Only fools believe the opinions of economists before they see the effects of implementing them.

We have still not seen all of the effects of zero interest rates and “quantitative easing”.

The FED balance sheet overhangs all of the current debate.

3 Likes

Especially when logical fallacies are strung together in series, to discredit any form of coherent analysis or even conversation, and to deny even the most basic of economic principles. It would be impressive in the form of intellectual evaluation, if it was not so blatantly biased and devoid of conversation.
Honest intellectual discourse is not simply piles of denial strung together. It is listening, acknowledging the assertion made, and if disagreed, a counter assertion with examples is provided.

4 Likes

And because one can never know all the unforeseen variables…

…then how do we discuss them? My repeated suggestion was to establish some base criteria before use loaded adjectives to describe everything in manichean terms. It won’t be a 100% accurate. It is more akin to associative studies I would imagine.

Belief is a misnomer left to religions - we should evaluate what they say and why though yes?

This has been my invitation to you a few times.

4 Likes

It was a fundamental belief of economists of most schools that negative interest rates were impossible to occur.

But not that long ago Germany and some other EU countries experienced negative interest rates.

It is like the incomplete quote you posted about Double-blind. controlled scientific studies. You left out the requirement they be reproducable. There are usually additional caveats associated with “economic truths”.

Before the Covid debates on “what does the science say” there was widespread concern in the scientific community because of the increase in non-reproducible studies. Some major scientific journal recalled a well among average number of published articles.

Came the Covid controversies, and the discussion ended, and the definition of the gold standard was truncated. Economics has never had a gold standard since that of our currency was repealed.

2 Likes

Where was that exactly? I have not posted in this thread for days and my mouse battery is dying.

2 Likes

Much harder to move the goal posts, when others get to check the concrete first.

3 Likes

I would have to dig DEEP into my archives to find the newsletter I wrote for my customers back in the early '80’s showing when the US actually had negative interest rates for a very brief period of time.

You would have to go through the records of Treasury Bill/Note prices from the 1930’s which is where I found it.

They were not all strung together to make it easy to find, but there were auctions where the bid price was actually ABOVE PAR. That meant people paid more than $1000 to get back $1000 in a certain period of time.

People never remember those ‘outliers’ that put nearly all ‘rules’ to a test that fails when examined historically. That’s why people build on flood plains, don’t do construction to withstand earthquakes, etc.

George Santayana rules!

4 Likes

And most economists ignore them because if they did not, they would have nothing to say.

3 Likes

I have no clue which thread you posted it on, but you did, Your posts all show a common theme no matter what the tread is about.

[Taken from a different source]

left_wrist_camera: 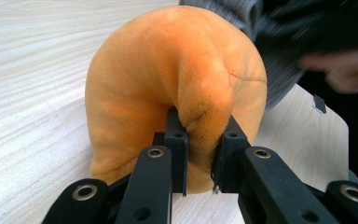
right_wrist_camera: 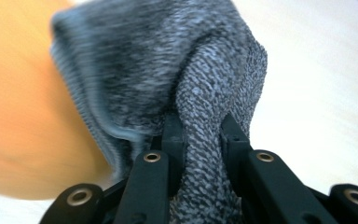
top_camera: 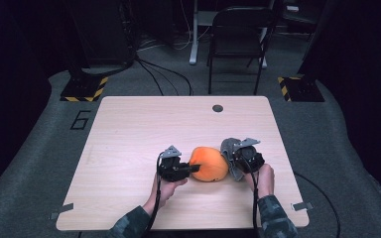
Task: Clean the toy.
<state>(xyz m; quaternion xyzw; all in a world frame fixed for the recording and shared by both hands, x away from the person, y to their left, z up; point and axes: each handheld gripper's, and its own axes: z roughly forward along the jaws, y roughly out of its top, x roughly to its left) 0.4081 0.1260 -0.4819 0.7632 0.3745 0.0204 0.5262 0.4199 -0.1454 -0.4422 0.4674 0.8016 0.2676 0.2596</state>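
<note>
An orange plush cloth (top_camera: 209, 163) lies bunched into a rounded heap near the table's front middle. My left gripper (top_camera: 194, 168) comes at it from the left and is shut on a pinched fold of the orange cloth (left_wrist_camera: 204, 126). A grey knitted cloth (top_camera: 230, 151) sits against the heap's right side. My right gripper (top_camera: 238, 159) is shut on a fold of that grey cloth (right_wrist_camera: 205, 140), which bulges above its jaws. The orange cloth (right_wrist_camera: 23, 116) shows blurred at the left of the right gripper view.
The light wooden table (top_camera: 144, 129) has a round hole (top_camera: 218, 108) near its far edge. A folding chair (top_camera: 238, 39) and cables stand on the grey floor beyond. Metal clips (top_camera: 301, 206) sit at the table's front corners.
</note>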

So do mine for that matter.

2 Likes

Interesting conversation about Chinese import fraud via Non-Resident importer loopholes.

10% shift from American companies importing goods to China because there is no punishment for lying to CBP when you are a Chinese company.

Head to the 7:00 minute mark for the details on this.

5 Likes

Did no one ever watch Ferris Buehler’s Day Off? Ben Stein explained tariffs way back then.